Do Categories & Structure Matter More For SEO Than Just Content? via @sejournal, @rollerblader
Content silos aside, discover the impact of categories and structure have on your SEO efforts in this week's Ask An SEO. The post Do Categories & Structure Matter More For SEO Than Just Content? appeared first on Search Engine...
This week’s Ask an SEO question comes from Julie, who asks:
“For the content clusters, is it helpful to have them grouped under a topic URL? For example, if you are talking about resources for caregivers, do you have mainURL.xxx/blog post name or mainURL.xxx/caregiver-resources/blog title? Does that impact SEO?”
That is an amazing question, and the answer is a big yes.
The folder structure of your website is important for SEO – but not just for content and content silos.
Your folder structure can help determine why a specific product isn’t moving off the shelf, when the code on a section of your website has changed, if a marketing channel outside of SEO has been impacted, and even used to support other teams within your business.
Before I jump into that, let’s go through your question first.
You can rank content without a folder structure being in the canonicalized (official) versions of the page.
It works for both blogs and ecommerce sites, but if you branch your content or products into new niches, you could cause confusion for search engines about what the new main topic or theme of your website is.

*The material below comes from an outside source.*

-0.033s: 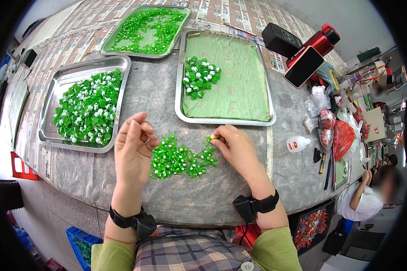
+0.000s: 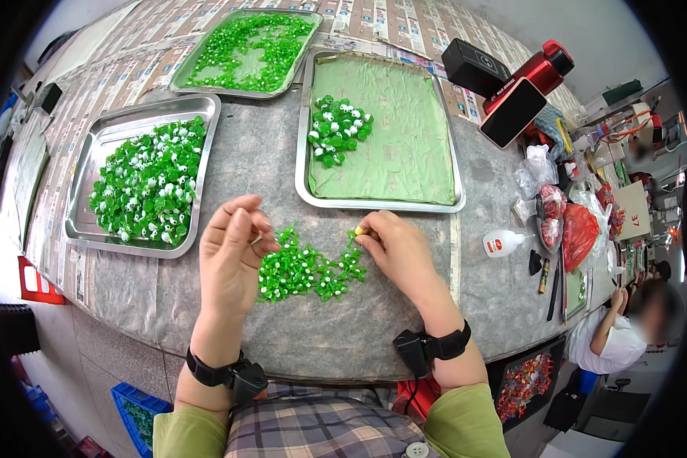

That is where schema, text, internal linking structures, etc., all come in.
When a search engine cannot easily identify the topic and theme, and someone else makes it simple to understand, the other person’s site will likely have priority over yours in the search results.
It can be argued in many ways that this is right or wrong, so I’ll leave that based on what I have seen work and give some more definite answers.
The Benefits Of A Folder Structure For SEO
Content And User Experience Benefits
The first benefit of a folder structure for SEO is having niche categories that complement the main theme of your company or blog. Categories, by nature, are a collection of resources (posts or product collections) and are a helpful experience for someone searching a non-specific phrase.
If the searcher is looking for information on blue widgets, but doesn’t specify if they are looking for the best ones, how to pick the right one, the sizes available, or ways to use them, no individual posts on their own make sense for a search engine to show.
A category page makes sense as a search result because it is a topically relevant result with multiple ways to answer the person’s query. And categories can have relevant titles, H1 tags, featured images, schema, and hero content about the sub-topic.
If you don’t have a folder structure in place, you limit your site’s ability to access this traffic.
Yes, an all-inclusive and detailed guide can feature it, but a category makes it more absorbable with less digging on a page.
And by having blog posts based on this optimized category, you help the search engines determine that the post is part of the topic and sub-topic of the category.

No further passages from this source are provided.